Two demographic groups have propped up demand in the broader Chicago market over the last few years: baby boomers looking for more modest homes to retire in, and older millennials buying their first or second homes a bit later in life than previous generations, Dooley said, based on her experience as one of Chicago’s top brokers on the North Shore.
“There were people that were sidelined because of interest rates,” she said. These kinds of buyers — lower income or first time homebuyers — have faced a tough decision over the past few years: wait it out or move now and be forced to buy at a lower price tier.
“If the whole market were affected, then prices would come down and they could afford it,” Dooley said. “But because of demographic trends, there still continues to be more demand than supply, so prices are still high, and it just costs more to have the same mortgage.”
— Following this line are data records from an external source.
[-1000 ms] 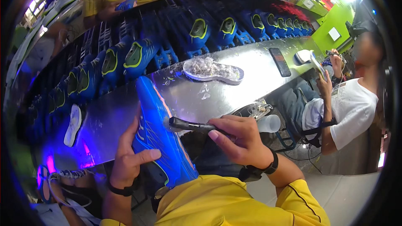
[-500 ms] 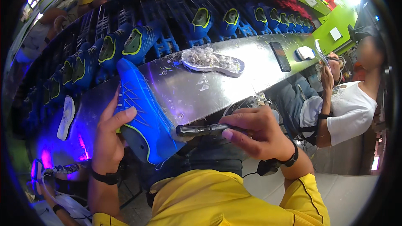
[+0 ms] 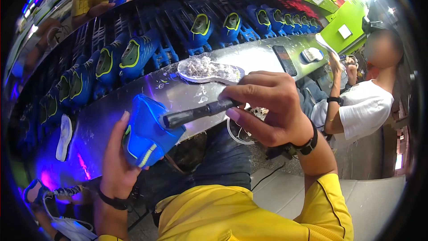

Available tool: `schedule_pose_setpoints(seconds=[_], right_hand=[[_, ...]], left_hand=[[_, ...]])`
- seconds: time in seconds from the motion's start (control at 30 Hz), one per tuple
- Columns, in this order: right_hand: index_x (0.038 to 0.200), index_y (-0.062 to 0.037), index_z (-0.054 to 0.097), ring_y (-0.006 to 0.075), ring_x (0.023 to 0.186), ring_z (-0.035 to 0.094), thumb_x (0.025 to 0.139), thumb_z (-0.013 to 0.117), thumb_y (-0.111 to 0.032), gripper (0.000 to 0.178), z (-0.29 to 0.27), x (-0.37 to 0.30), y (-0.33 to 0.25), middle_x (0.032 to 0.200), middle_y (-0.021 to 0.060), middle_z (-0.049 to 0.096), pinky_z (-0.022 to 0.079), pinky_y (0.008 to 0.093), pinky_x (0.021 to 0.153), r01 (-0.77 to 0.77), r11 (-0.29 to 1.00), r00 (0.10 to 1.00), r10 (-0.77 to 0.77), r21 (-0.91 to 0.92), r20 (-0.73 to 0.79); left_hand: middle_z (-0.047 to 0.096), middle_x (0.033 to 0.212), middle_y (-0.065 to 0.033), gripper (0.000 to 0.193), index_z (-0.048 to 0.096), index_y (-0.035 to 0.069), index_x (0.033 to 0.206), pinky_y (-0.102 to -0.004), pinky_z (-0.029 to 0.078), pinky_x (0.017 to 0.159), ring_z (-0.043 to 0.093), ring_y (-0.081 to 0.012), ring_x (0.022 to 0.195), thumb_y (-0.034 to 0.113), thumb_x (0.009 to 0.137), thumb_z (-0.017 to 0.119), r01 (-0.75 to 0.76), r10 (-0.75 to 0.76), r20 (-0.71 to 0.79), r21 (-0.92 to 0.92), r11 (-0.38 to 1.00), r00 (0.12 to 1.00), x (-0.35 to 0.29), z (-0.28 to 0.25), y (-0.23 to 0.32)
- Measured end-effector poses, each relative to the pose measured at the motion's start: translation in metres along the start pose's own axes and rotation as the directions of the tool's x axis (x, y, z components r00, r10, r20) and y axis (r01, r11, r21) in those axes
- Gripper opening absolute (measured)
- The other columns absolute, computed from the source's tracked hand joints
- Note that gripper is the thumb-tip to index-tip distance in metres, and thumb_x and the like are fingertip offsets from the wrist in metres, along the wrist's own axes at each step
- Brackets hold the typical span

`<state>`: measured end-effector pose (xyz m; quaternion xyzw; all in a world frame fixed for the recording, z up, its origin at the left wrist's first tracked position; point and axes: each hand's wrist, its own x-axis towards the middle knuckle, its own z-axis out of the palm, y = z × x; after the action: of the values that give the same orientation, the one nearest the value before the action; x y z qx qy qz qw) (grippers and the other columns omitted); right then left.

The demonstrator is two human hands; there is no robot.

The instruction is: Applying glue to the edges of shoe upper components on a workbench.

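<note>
The shoe [image 3: 149, 122] has swung round, offering the brush [image 3: 191, 115] its heel [image 3: 154, 143]; left fingers [image 3: 117, 131] clasp its side, right fingers [image 3: 247, 93] pinch the brush.

The blue shoe [image 3: 149, 122], lime-trimmed at the collar, is held tilted with its yellow-striped heel visible, the black rod-shaped tool [image 3: 196, 114] slanting to its right side.

Shoe workshop, production-line kind: racked blue shoes [image 3: 140, 50] line metal bench [image 3: 263, 60], debris-strewn sole [image 3: 214, 72] lies on it, black tool [image 3: 191, 115] at hand-held shoe [image 3: 145, 120], co-worker [image 3: 365, 107] alongside.
</note>
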<state>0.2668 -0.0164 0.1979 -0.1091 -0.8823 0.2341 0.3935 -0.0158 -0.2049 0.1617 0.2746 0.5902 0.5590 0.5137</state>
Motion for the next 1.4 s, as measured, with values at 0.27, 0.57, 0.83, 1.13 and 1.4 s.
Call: schedule_pose_setpoints(seconds=[0.27, 0.57, 0.83, 1.13, 1.4], right_hand=[[0.109, 0.0056, 0.078, 0.0305, 0.068, 0.066, 0.083, 0.078, -0.008, 0.029, 0.013, -0.009, 0.03, 0.079, 0.0169, 0.069, 0.05, 0.0388, 0.062, 0.03, 0.993, 0.999, -0.026, 0.115, -0.041], [0.107, 0.0042, 0.078, 0.025, 0.063, 0.063, 0.091, 0.077, -0.013, 0.024, 0.047, -0.041, 0.049, 0.075, 0.0129, 0.065, 0.047, 0.0372, 0.059, -0.005, 0.955, 0.984, 0.059, 0.298, -0.17], [0.109, 0.0036, 0.077, 0.0234, 0.065, 0.063, 0.096, 0.077, -0.016, 0.024, 0.057, -0.085, 0.052, 0.078, 0.0147, 0.067, 0.046, 0.037, 0.059, -0.409, 0.822, 0.883, 0.465, 0.395, -0.053], [0.112, 0.006, 0.077, 0.0081, 0.072, 0.061, 0.106, 0.068, -0.017, 0.025, 0.049, -0.091, 0.021, 0.08, 0.0044, 0.071, 0.048, 0.0273, 0.064, -0.602, 0.54, 0.683, 0.729, 0.589, 0.03], [0.106, 0.0067, 0.077, 0.0049, 0.068, 0.054, 0.107, 0.066, -0.015, 0.024, 0.039, -0.106, 0.033, 0.075, -0.0016, 0.066, 0.041, 0.0244, 0.061, -0.586, 0.476, 0.514, 0.844, 0.656, -0.153]], left_hand=[[0.072, 0.103, -0.0276, 0.072, 0.064, -0.001, 0.131, -0.027, 0.054, 0.046, 0.075, -0.0329, 0.072, 0.063, 0.102, 0.049, 0.473, -0.463, 0.154, -0.501, 0.725, 0.873, 0.008, -0.01, -0.03], [0.069, 0.099, -0.0252, 0.07, 0.062, 0.0, 0.129, -0.0288, 0.057, 0.048, 0.074, -0.0314, 0.075, 0.063, 0.102, 0.05, 0.583, -0.49, 0.335, -0.602, 0.546, 0.805, -0.002, 0.006, -0.036], [0.071, 0.104, -0.0296, 0.075, 0.06, -0.003, 0.136, -0.0419, 0.065, 0.066, 0.075, -0.0384, 0.078, 0.063, 0.102, 0.051, 0.58, -0.388, 0.431, -0.609, 0.541, 0.814, 0.013, 0.007, -0.061], [0.073, 0.127, -0.0169, 0.061, 0.054, -0.005, 0.149, -0.0397, 0.059, 0.101, 0.072, -0.0272, 0.114, 0.023, 0.097, 0.07, 0.089, -0.028, 0.286, -0.203, 0.975, 0.958, 0.09, 0.046, 0.006], [0.073, 0.131, -0.0243, 0.086, 0.066, 0.001, 0.143, -0.0407, 0.056, 0.106, 0.072, -0.0361, 0.12, 0.037, 0.069, 0.091, -0.434, 0.444, 0.384, 0.901, 0.012, 0.81, 0.303, 0.094, 0.086]])
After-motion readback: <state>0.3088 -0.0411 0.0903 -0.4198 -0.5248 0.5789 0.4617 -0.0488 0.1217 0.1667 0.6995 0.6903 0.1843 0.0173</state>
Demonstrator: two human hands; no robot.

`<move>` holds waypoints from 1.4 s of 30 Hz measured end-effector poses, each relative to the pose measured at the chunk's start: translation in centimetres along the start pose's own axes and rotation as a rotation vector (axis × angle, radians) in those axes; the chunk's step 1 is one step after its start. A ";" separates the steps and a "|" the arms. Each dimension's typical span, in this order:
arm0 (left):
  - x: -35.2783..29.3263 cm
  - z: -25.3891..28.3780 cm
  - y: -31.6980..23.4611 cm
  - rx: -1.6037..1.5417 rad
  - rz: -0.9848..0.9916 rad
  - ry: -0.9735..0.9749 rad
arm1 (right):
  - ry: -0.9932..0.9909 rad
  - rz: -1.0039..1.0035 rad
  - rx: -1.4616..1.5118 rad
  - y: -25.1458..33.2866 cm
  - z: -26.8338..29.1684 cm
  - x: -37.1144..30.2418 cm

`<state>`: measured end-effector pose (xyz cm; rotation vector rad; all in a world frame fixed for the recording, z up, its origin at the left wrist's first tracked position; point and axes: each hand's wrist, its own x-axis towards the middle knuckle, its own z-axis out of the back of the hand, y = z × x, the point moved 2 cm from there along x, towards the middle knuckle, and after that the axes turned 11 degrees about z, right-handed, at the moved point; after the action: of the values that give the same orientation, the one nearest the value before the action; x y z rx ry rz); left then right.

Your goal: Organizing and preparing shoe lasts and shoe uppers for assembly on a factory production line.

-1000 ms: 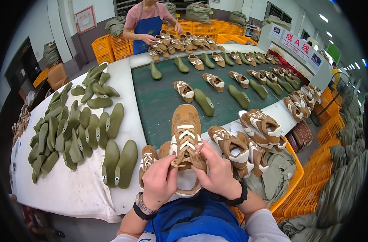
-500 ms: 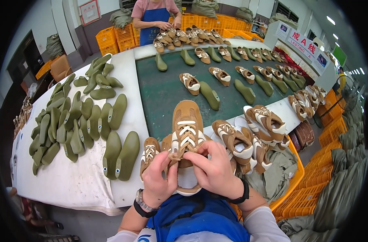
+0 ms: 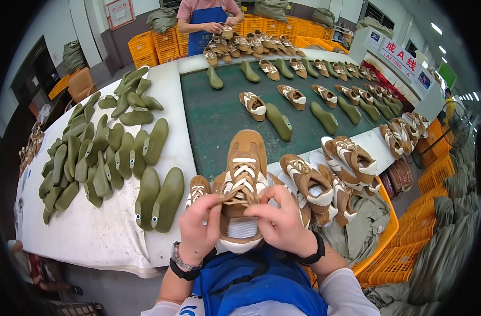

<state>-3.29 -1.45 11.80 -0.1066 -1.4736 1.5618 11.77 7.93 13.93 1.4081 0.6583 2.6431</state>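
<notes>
A brown sneaker (image 3: 247, 149) with cream laces and a pale sole stands in front of me, its toe pointing away. My left hand (image 3: 199, 227) pinches the brown end of a shoelace (image 3: 240, 193) at the left of the opening. At the right, my right hand (image 3: 283, 220) is closed with thumb and finger together on the other part of the lace. Between them the lace strands cross over the tongue. Part of another brown sneaker (image 3: 199, 188) shows beside my left hand, and more brown sneakers (image 3: 308, 180) stand right of my right hand.
Several green shoe lasts (image 3: 156, 203) lie on the white table (image 3: 119, 242) at left. Ahead, a green conveyor (image 3: 214, 126) carries sneakers and lasts. A co-worker (image 3: 206, 21) stands behind a sneaker pile. Orange crates (image 3: 396, 258) and grey cloth (image 3: 359, 226) are at right.
My hands have drawn slightly apart, and the lace strands now stretch between them across the shoe. Across the conveyor, the co-worker's hands have risen with a shoe.
</notes>
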 end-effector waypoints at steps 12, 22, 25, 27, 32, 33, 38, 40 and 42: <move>0.5 -0.4 -2.0 0.235 -0.220 0.373 | -0.218 -0.017 0.051 -0.2 -0.7 -1.3; -0.6 0.6 -0.3 0.168 -0.242 0.385 | -0.343 -0.068 0.117 -2.5 -0.3 -2.3; -0.5 0.2 -0.4 0.150 -0.159 0.358 | -0.308 -0.050 0.061 -2.3 0.7 -1.6; -0.2 0.9 -0.5 0.131 -0.050 0.407 | -0.361 -0.065 -0.018 -2.6 2.2 -1.0; -0.6 5.2 5.5 0.596 0.047 0.330 | -0.576 -0.253 0.089 -3.8 7.5 -4.1; -1.0 6.3 7.4 0.727 0.080 0.322 | -0.604 -0.280 0.094 -3.9 8.3 -5.1; -5.0 9.2 14.9 1.104 0.429 0.618 | -0.643 -0.326 0.046 -3.1 10.6 -7.5; -5.5 8.9 14.6 1.148 0.330 0.519 | -0.673 -0.325 0.037 -2.9 10.9 -7.8; -4.1 8.7 13.6 1.190 0.185 0.395 | -0.691 -0.328 0.023 -3.0 11.2 -8.1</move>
<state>-14.10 -8.12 0.95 0.1456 -0.0960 2.1706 25.12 12.32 11.86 1.8669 0.7376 1.7401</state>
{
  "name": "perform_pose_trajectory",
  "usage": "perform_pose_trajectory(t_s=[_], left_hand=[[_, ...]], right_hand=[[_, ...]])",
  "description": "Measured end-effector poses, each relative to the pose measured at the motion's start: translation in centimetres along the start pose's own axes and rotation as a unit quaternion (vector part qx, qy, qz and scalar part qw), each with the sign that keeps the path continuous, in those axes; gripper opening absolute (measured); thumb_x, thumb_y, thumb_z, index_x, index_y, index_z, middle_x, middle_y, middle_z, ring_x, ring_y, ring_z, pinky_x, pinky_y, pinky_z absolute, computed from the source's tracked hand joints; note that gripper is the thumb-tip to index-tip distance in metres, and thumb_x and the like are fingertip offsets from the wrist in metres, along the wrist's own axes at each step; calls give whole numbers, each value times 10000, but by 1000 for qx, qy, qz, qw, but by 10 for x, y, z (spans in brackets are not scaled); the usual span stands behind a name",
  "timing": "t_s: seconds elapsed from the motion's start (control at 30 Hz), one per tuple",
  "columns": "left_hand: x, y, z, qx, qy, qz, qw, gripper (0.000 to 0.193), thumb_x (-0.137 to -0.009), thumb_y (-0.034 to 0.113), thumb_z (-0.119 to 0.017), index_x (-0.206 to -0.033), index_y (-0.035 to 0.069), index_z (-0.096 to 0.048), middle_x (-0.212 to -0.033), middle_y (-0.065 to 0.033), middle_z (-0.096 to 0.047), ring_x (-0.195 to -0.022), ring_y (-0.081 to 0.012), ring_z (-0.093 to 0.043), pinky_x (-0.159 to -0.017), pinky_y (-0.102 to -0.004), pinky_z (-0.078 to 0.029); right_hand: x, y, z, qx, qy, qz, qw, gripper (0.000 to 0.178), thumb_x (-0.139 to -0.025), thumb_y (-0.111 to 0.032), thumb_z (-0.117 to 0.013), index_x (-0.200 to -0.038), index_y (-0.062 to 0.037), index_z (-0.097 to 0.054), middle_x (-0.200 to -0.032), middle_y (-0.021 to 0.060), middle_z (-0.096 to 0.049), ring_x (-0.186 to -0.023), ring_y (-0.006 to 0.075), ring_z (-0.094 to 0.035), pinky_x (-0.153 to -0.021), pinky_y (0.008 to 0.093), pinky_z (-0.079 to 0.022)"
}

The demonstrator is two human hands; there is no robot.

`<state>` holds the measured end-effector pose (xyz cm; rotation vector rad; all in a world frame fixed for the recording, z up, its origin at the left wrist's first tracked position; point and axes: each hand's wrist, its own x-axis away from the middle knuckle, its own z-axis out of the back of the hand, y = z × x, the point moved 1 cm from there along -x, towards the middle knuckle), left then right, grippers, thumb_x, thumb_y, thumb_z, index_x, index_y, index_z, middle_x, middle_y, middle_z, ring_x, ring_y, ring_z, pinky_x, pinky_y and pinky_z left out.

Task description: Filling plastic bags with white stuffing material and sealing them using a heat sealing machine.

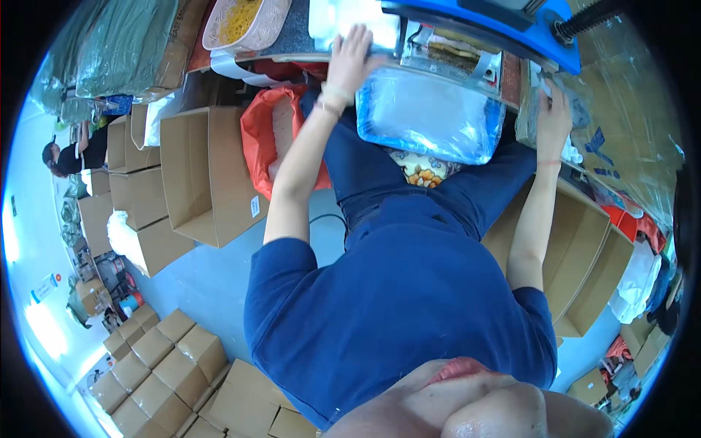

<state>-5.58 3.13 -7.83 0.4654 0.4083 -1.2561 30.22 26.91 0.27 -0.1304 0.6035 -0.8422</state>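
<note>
My left hand (348, 64) lies over the near edge of a stack of white plastic sheets or bags (328, 23) on the worktop, fingers stretched out and the thumb smeared by motion. To the right, my right hand (555, 120) reaches to a cardboard box edge with crumpled clear plastic (580, 113). Its fingers are bent together at something whitish too small to name. Between my arms, a clear and blue plastic pack (438, 117) rests above my lap. Beyond it stands a blue metal machine (482, 25) with a dark coil spring (588, 22).
A white basket (274, 29) holds yellow rubber bands. An orange-red sack (257, 131) hangs beside my left leg. Open cardboard boxes (193, 175) stand left, another (558, 233) right. Stacked closed cartons (164, 365) fill the lower left. Another person (80, 155) is far left.
</note>
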Motion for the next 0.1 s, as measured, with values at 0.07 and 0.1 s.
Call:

A rate cut might spell hope for some of these buyers and would also feasibly increase the city’s supply, Smith said. Homeowners who financed their homes at a low rate back in 2018 or 2019 are likely waiting to see the effect of a rate cut trickle into the mortgage lending market before they will want to jump into the buyer pool and list their home, he said.
Still, there are a lot of moving parts and the impact of a rate cut on affordability will depend on how much they are cut, at what pace and whether the market can remain relatively balanced through the transition, Smith said.
In a recent analysis, an economist with Moody’s argued that “a September rate cut is not enough to relieve the housing affordability crisis.”
For such relief, the cost of the average monthly mortgage payment would need to be lower than the average monthly rent rate, Nick Villa of Moody’s said in the analysis.
That was the case for 15 years until the end of 2022, when the cost of homeownership exceeded the cost of renting at the national level, according to Moody’s analysis of National Association of Realtors data.
An initial cut of 25 to 50 basis points with total cuts upward of 125 points predicted to follow are predicted. A rate cut this year is not guaranteed, although calls for one grew louder last week amid volatility in equities markets.
Even if rates are cut, it would not be enough to motivate potential homebuyers and solve for the low housing inventory reported nationwide, which was 4.1 months’ supply at the current pace of sales as of June, according to NAR.
That’s up from a low of 1.6 months in 2022 but remains below the six months’ supply associated with a balanced market.